→ EXERCISE DETAILS: From the line that contains "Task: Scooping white" through the line that contains "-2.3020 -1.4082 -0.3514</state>", output every line of the listing below exactly and leave out all the rest.

→ INFORMATION SHOWN:
-------------------------
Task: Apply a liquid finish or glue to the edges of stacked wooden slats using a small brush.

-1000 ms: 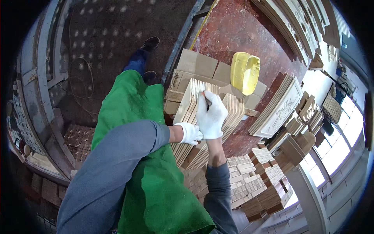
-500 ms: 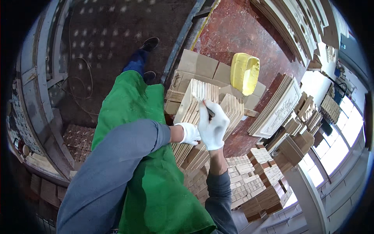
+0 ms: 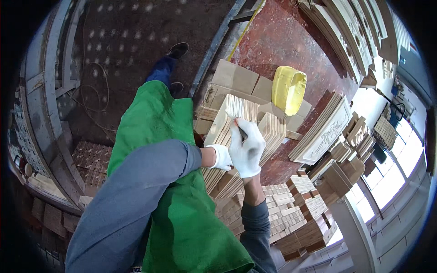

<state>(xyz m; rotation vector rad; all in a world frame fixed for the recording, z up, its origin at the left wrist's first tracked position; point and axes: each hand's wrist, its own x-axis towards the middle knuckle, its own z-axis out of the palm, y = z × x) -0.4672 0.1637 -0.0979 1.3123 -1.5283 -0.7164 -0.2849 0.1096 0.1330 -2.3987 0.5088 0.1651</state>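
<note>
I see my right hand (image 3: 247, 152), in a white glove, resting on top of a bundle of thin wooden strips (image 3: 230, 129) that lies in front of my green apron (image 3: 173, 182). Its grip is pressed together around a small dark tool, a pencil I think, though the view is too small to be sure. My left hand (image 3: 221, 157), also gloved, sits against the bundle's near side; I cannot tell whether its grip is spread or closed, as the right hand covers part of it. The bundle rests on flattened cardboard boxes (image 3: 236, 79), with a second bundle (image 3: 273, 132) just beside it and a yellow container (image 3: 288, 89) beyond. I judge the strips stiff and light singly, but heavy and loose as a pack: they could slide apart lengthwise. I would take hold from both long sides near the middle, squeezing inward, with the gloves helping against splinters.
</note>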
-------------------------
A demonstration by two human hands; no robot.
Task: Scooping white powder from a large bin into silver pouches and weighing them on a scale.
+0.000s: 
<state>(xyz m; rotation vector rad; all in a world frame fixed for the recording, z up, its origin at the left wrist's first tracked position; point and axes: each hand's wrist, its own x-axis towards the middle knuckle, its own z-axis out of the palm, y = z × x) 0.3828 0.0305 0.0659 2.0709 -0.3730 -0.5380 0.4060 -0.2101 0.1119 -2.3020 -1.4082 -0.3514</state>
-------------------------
→ TASK RESULT:
Task: Scooping white powder from a large bin into silver pouches and weighing them on a scale.
+0.000s: 
<state>(xyz m; rotation vector rad; all in a world frame fixed for the recording, z up, its origin at the left wrist's first tracked position; point and axes: each hand's wrist, its own x-axis towards the middle knuckle, its own z-axis out of the palm, y = z × x) 0.3828 0.0305 0.0659 2.0709 -0.3730 -0.5380 0.4060 -0.2101 0.1119 -2.3020 -1.4082 -0.3514</state>

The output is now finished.